Monday, December 11, 2006

On making a statement...

During seminary orientation nearly four years ago former dean, Rev. Rockemann, joked that we had four years to be heritics. What my classmates and I laughed at then, is quickly becoming a reality.

As I look back at my time here at Concordia Seminary, I marvel at the growth which has taken place. While sitting in class, I am amazed at continued maturation of my classmates, especially upon their return from vicarage. That being said, there has always remained a sense that we still have time to "rock the boat." Most of the time this happens over a healthy conversation during lunch, which springs from our reading or class discussion. Even while the baseketball team warms up for practice, you can hear the theological inquiry taking place with the "swish" of the net in the background.

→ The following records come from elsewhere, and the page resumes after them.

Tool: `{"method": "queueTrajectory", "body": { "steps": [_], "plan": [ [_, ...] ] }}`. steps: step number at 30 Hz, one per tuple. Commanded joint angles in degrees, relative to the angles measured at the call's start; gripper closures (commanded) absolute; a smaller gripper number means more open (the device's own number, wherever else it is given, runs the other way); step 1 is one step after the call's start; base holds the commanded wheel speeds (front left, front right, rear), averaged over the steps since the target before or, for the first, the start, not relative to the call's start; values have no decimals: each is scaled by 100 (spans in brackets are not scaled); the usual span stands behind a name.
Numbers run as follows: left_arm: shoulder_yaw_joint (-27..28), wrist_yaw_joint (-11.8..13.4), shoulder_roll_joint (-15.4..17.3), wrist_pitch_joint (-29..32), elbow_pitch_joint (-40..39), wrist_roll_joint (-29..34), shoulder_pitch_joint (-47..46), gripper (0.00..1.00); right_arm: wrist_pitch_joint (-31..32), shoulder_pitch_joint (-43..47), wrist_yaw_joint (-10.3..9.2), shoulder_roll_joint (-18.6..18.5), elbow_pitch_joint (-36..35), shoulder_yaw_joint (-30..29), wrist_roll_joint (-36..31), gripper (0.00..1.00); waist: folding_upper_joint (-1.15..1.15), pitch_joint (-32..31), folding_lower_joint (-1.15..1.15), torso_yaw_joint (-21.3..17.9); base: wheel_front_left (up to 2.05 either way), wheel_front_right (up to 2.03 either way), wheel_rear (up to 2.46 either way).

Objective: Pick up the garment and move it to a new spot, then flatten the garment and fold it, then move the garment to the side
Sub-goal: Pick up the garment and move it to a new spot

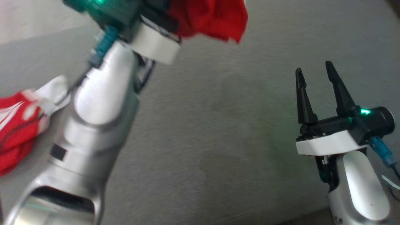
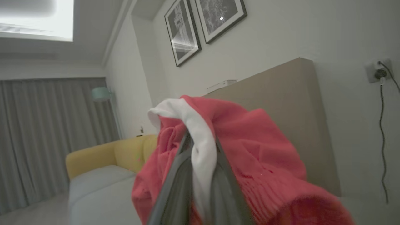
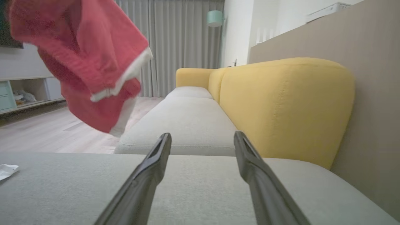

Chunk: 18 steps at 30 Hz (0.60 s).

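The left claw (image 2: 201, 147) is shut tight on the red garment (image 2: 250, 140) and holds it up in the air. It is picked up, but not yet put down, flattened or folded. The right claw (image 1: 313, 67) is wide open and empty, over the grey sofa (image 3: 193, 187). Curtains (image 3: 181, 40) hang far ahead of it.

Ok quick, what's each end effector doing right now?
Left end effector: closed, holding the red and white garment up in the air.
Right end effector: open, holding nothing.
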Motion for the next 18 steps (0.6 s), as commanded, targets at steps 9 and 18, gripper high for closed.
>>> {"method": "queueTrajectory", "body": {
  "steps": [9,18],
  "plan": [
    [-365,57,-26,-248,1064,-262,898,100,5,7,-4,55,-282,249,206,0,0,519,1,-1087,0,0,0],
    [376,934,-49,-285,691,-353,2498,0,5,280,-4,55,-46,88,65,0,0,273,1,-305,0,0,0]
  ]
}}
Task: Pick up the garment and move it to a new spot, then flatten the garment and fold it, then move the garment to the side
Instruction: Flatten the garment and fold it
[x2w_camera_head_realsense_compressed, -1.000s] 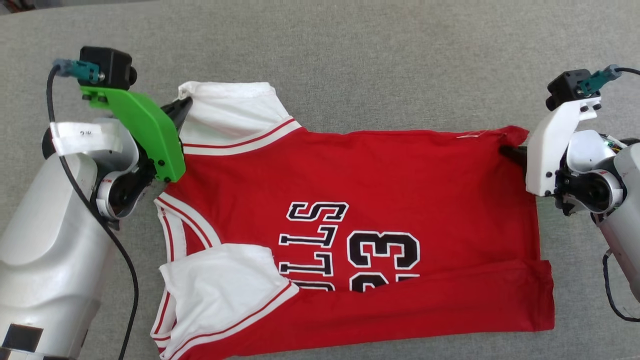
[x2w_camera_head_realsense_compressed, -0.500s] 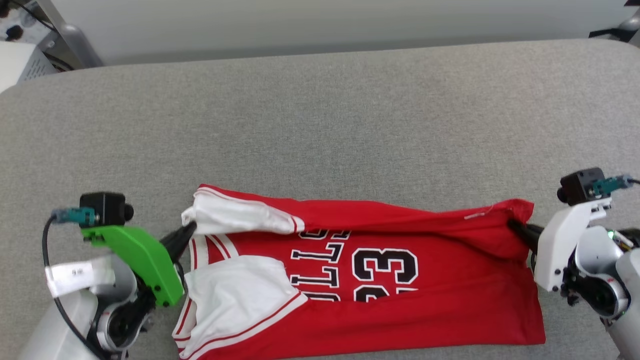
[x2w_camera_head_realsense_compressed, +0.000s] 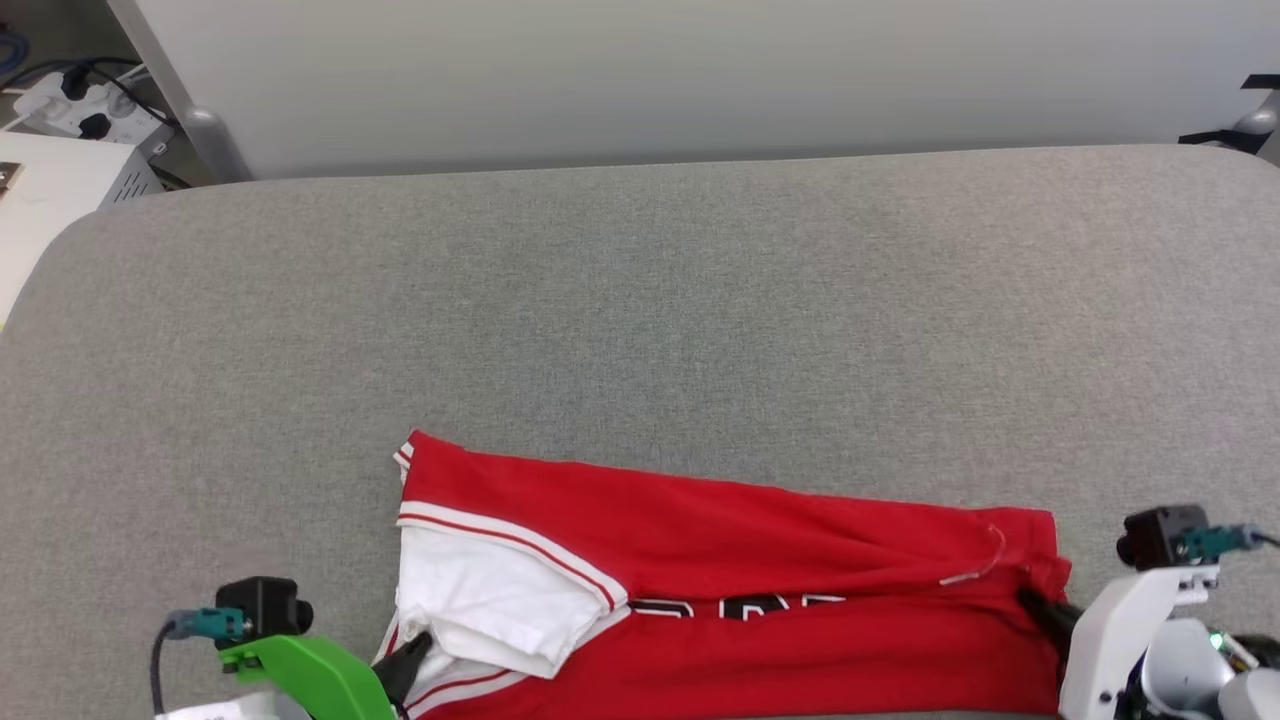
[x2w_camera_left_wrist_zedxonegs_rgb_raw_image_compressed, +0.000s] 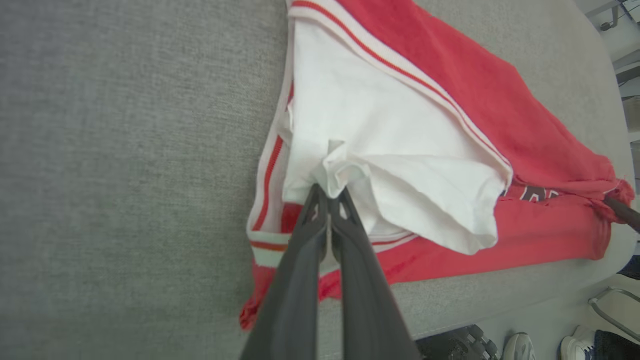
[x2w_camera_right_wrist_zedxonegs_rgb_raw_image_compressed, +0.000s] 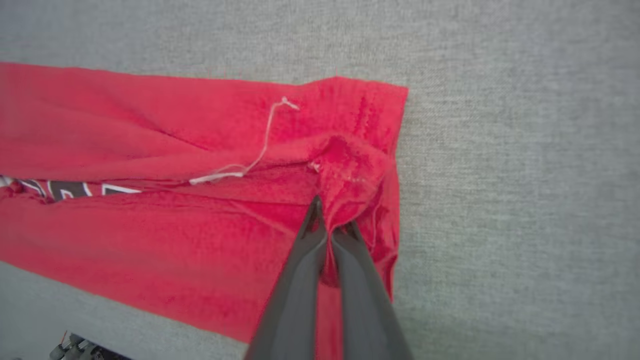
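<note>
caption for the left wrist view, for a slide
Left gripper shut on the bunched white sleeve of the red garment, which lies on a grey fabric surface.

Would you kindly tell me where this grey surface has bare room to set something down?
The widest free patch of the grey surface lies between the wall and the jersey. Bare strips flank the jersey left and right. It is crowded at the near edge, where the left gripper and the right gripper pinch it.

Grey fabric-covered surface (x2w_camera_head_realsense_compressed: 640, 300) with rounded far corners, plain pale wall (x2w_camera_head_realsense_compressed: 640, 80) behind it, slanted metal post (x2w_camera_head_realsense_compressed: 190, 125) at upper left, white power strip (x2w_camera_head_realsense_compressed: 55, 100) with black plugs, white cabinet (x2w_camera_head_realsense_compressed: 60, 185) beside it, soft even light
</note>
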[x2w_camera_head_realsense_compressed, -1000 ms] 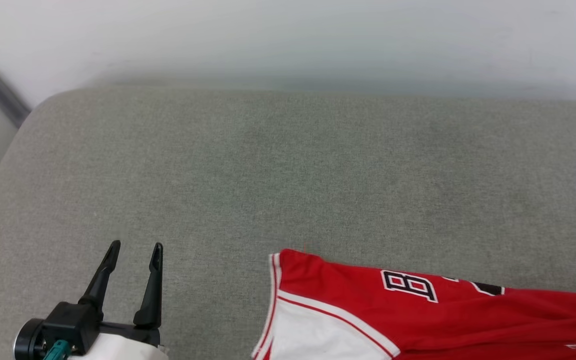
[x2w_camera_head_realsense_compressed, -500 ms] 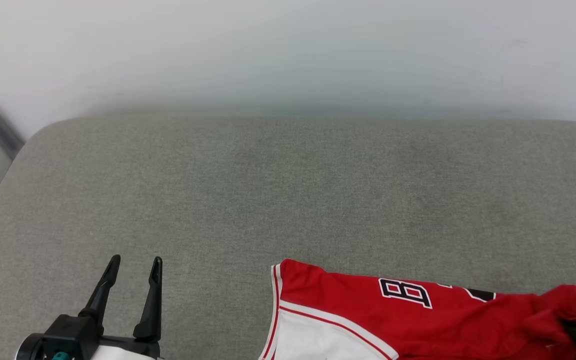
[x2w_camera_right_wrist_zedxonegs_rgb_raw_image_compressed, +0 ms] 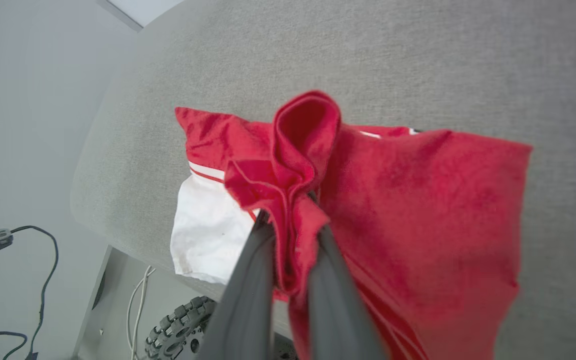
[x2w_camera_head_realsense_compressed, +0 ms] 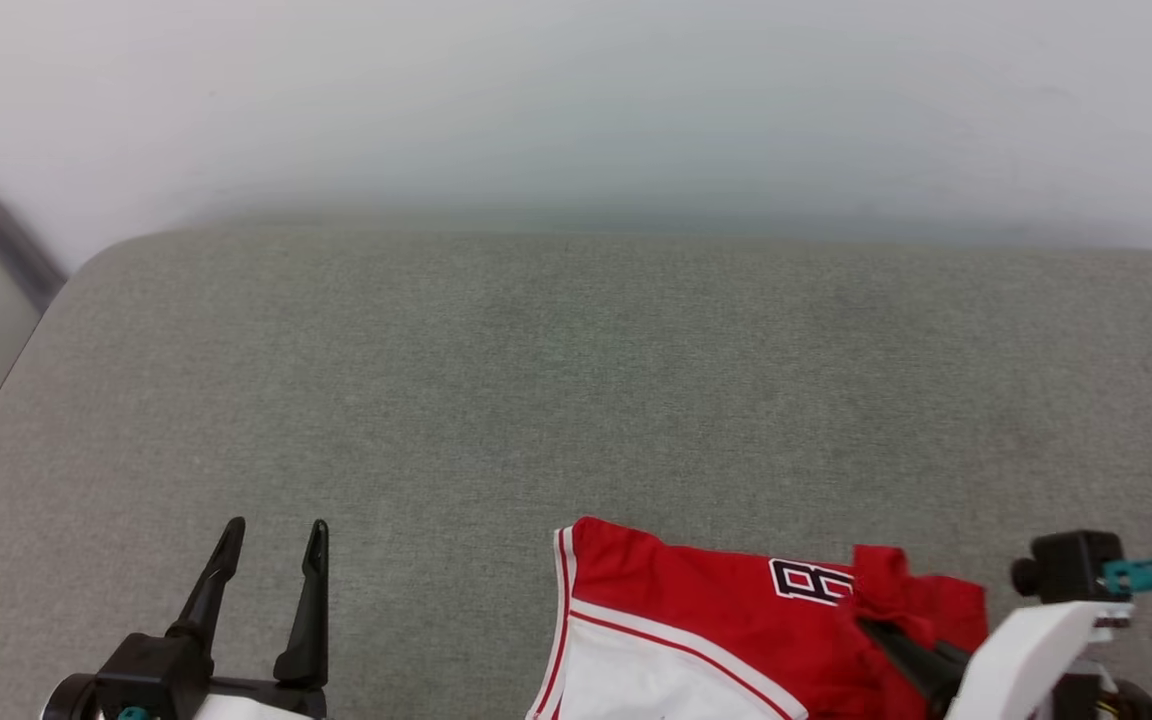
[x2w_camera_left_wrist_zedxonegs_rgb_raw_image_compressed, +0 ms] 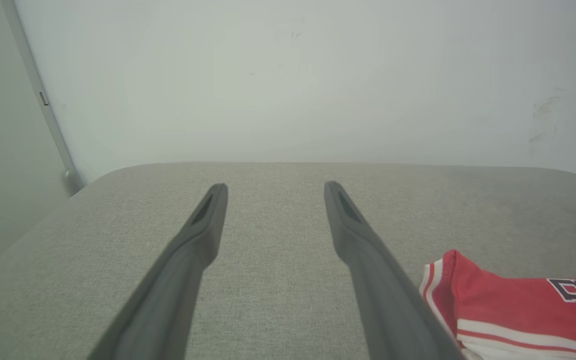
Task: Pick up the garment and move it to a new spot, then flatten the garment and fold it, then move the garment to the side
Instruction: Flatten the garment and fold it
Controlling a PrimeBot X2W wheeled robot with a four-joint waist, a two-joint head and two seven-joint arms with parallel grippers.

On Dec. 1st, however, theological theories were forced into practical application as all the candidates from both seminaries filled out their SET (Self Evaluation Tool), and sent them to the Council of Presidents. It was time to voice our convictions, to make a statement, to answer 36 questions that would be looked at by the District Presidents during the placement process.

The temptation to shape my answers in a way that might influence potential readers showed its ugly face. Thankfully, I was reminded of Isaiah's words, "Here am I, send me." So, I simply answered as clearly as I could, letting them know "Where I am." What a healthy challenge it was to state forthrightly what I believe, teach, and confess, and hope to practice in some congregation in the name of Christ.

May the Lord bless and keep all my classmates, and those candidates at Fort Wayne who are looking forward to call day in April. May we be given a spirit of boldness, and the confidence to answer questions openly during this process. May our faithful heavenly Father guide and direct the placement process, and those involved.

Until that time, I look forward to continued learning from reading, classroom discussions, and conversations with my classmates.